Received: 24 March 2014

Accepted: 23 April 2015

Published: 6 May 2015

Abstract

Background

Metronomic oral vinorelbine could be a safe option for elderly patients with advanced non small cell lung cancer (NSCLC). Metronomic administration of chemotherapy leads to a cytostatic action shifting treatment target from cancer cell to tumor angiogenesis.

Methods

43 chemotherapy naive elderly (≥70 yrs) PS 0-2 patients with stage IIIB-IV NSCLC were prospectively recruited. Median age was 80 yrs (M/F 36/7) with predominantly squamous histology. PS distribution was 0-1(16)/2(27) with a median of 3 serious co-morbid illnesses. Study treatment consisted of oral vinorelbine 50mg three times weekly (Monday-Wednesday-Friday) continuously until disease progression, unacceptable toxicity or patient refusal. Primary endpoints were overall response rate (ORR), clinical benefit (CB – disease response plus disease stabilization >12 weeks) and safety. Health-related QoL (HRQoL) was also assessed with FACT-L V4 scoring questionnaire. We conducted an exploratory time-course analysis of VEGF and thrombospondin-1 (TSP1) serum levels in a subgroup of patients.

Results

Patients received a median of 5 (range 1-21) cycles with a total of 272 cycles delivered. ORR was 18.6% with 7 partial and 1 complete responses; 17/43 experienced stable disease lasting more than 12 weeks leading to an overall CB of 58.1%. Median time to progression was 5 (range 2-21) and median overall survival 9 (range 3-29) months. Treatment was well tolerated with rare serious toxicity.
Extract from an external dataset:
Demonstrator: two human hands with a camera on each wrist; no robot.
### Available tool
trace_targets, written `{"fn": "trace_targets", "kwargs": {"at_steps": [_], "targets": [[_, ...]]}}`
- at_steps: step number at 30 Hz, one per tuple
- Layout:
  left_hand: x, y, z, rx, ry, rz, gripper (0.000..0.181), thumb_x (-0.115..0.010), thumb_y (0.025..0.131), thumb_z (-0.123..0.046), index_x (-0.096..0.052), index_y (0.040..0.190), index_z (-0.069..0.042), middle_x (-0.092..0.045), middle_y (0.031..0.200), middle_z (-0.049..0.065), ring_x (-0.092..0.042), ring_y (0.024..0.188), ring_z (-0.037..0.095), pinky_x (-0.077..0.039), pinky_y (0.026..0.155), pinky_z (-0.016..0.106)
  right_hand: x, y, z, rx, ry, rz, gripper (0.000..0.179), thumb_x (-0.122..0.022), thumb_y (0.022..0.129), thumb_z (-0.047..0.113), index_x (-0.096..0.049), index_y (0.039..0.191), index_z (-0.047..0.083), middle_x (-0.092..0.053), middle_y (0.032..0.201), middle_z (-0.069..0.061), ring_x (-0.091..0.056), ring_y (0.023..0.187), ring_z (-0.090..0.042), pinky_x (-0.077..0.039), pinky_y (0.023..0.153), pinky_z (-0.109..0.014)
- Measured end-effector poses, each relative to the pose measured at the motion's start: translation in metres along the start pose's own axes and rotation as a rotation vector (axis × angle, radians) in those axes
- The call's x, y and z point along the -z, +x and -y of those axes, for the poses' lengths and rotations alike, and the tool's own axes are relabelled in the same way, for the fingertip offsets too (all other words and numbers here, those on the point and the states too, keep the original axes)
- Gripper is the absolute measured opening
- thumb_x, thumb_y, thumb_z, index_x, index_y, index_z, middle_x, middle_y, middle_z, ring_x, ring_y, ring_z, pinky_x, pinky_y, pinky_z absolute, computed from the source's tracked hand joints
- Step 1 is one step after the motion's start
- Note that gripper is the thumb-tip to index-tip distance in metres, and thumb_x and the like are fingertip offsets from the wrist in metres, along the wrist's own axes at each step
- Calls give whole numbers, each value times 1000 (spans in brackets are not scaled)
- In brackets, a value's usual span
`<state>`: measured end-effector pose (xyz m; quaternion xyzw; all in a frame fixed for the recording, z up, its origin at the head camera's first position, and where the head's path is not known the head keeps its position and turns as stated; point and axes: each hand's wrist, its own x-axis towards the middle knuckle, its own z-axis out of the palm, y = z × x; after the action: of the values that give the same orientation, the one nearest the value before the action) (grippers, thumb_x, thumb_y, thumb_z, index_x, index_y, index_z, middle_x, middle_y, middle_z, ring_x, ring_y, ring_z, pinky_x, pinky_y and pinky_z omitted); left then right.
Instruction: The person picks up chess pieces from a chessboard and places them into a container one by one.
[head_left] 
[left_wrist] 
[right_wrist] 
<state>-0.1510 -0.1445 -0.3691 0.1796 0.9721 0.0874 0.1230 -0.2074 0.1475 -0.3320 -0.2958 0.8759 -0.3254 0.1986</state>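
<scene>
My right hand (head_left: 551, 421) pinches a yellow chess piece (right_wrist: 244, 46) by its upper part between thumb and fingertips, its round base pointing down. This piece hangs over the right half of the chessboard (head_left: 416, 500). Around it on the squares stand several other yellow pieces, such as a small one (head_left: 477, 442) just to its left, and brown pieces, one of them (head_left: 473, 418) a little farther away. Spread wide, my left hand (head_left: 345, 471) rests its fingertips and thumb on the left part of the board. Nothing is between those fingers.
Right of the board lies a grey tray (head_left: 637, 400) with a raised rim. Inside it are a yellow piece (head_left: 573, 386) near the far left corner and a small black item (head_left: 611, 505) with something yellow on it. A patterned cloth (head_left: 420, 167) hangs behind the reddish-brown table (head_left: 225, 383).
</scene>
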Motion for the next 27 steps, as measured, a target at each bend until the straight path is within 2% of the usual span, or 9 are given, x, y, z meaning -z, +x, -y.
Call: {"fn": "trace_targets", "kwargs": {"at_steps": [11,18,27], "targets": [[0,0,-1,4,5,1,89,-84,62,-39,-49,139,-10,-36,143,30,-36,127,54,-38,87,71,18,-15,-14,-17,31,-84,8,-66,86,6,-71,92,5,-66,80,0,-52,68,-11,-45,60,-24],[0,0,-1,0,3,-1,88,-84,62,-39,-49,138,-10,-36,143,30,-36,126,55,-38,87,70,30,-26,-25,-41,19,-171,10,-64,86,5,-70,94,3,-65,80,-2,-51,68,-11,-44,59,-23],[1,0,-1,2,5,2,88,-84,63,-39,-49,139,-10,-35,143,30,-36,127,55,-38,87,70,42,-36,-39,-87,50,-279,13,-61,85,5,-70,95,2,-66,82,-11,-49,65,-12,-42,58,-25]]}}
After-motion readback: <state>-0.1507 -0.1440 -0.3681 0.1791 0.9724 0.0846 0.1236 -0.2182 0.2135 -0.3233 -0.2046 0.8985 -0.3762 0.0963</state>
Regardless of severity main toxicities observed were anemia in 44%, fatigue in 32.4%, and diarrhoea 10.5%. FACT-L v4 scores did not significantly vary during treatment. Baseline VEGF levels were lower and showed a rapid increase during treatment in non-responders pts only while TSP1 levels did not change.

Conclusions

Metronomic oral vinorelbine is safe in elderly patients with advanced NSCLC with an interesting activity mainly consisting in long-term disease stabilization coupled with an optimal patient compliance (Eudra-CT 2010-018762-23, AIFA OSS on 26 February 2010).

Keywords

Elderly Non-small-cell lung cancer Metronomic vinorelbine

Background

Non-small cell lung cancer (NSCLC) is the leading cause of cancer death in Western World [1]. The majority of diagnosis occurs at an advanced stage and available treatments are still unsatisfactory. More than 50% of cases of advanced NSCLC are diagnosed in patients older than age 65 years, and approximately 30% to 40% in patients older than age 70 years [2]. Elderly patients represent an unique setting in which the risk/benefit ratio of treatment should be carefully evaluated. They often present with medical comorbidities and social problems that make the selection of the optimal treatment quite challenging [3]. Chemotherapy with a single agent is an appropriate therapeutic option suitable for a large number of elderly patients with advanced NSCLC [4]. Among available drugs, both infusion and oral vinorelbine (VNR) is widely used with a favorable and foreseeable toxicity profile especially suitable for elderly and/or fragile patients [5,6]. Metronomic chemotherapy (MC) offers the advantage to higher overall drug dose without worsening safety. It contemplates the fractionated, frequent and long term administration of single drug doses without breaks until disease progression or unacceptable toxicity. MC acts as a cytostatic (non-cytotoxic) treatment developed to overcome drug resistance by shifting the therapeutic target from tumor cells to tumor vasculature, thus counteracting tumor regrowth that may occur between chemotherapy cycles [7]. Oral metronomic VNR has been tested in three phase I trials setting 50 mg three times a week (Monday-Wednesday-Friday) as the reference dose. These trials highlighted the excellent safety of this schedule and pointed out its activity [8-10]. Moreover, in the paper by Briasoulis et al. [8] authors found significant treatment-induced variations in some endogenous neo-angiogenesis regulators so steering towards modulation of such pathway to get the anti-cancer effect.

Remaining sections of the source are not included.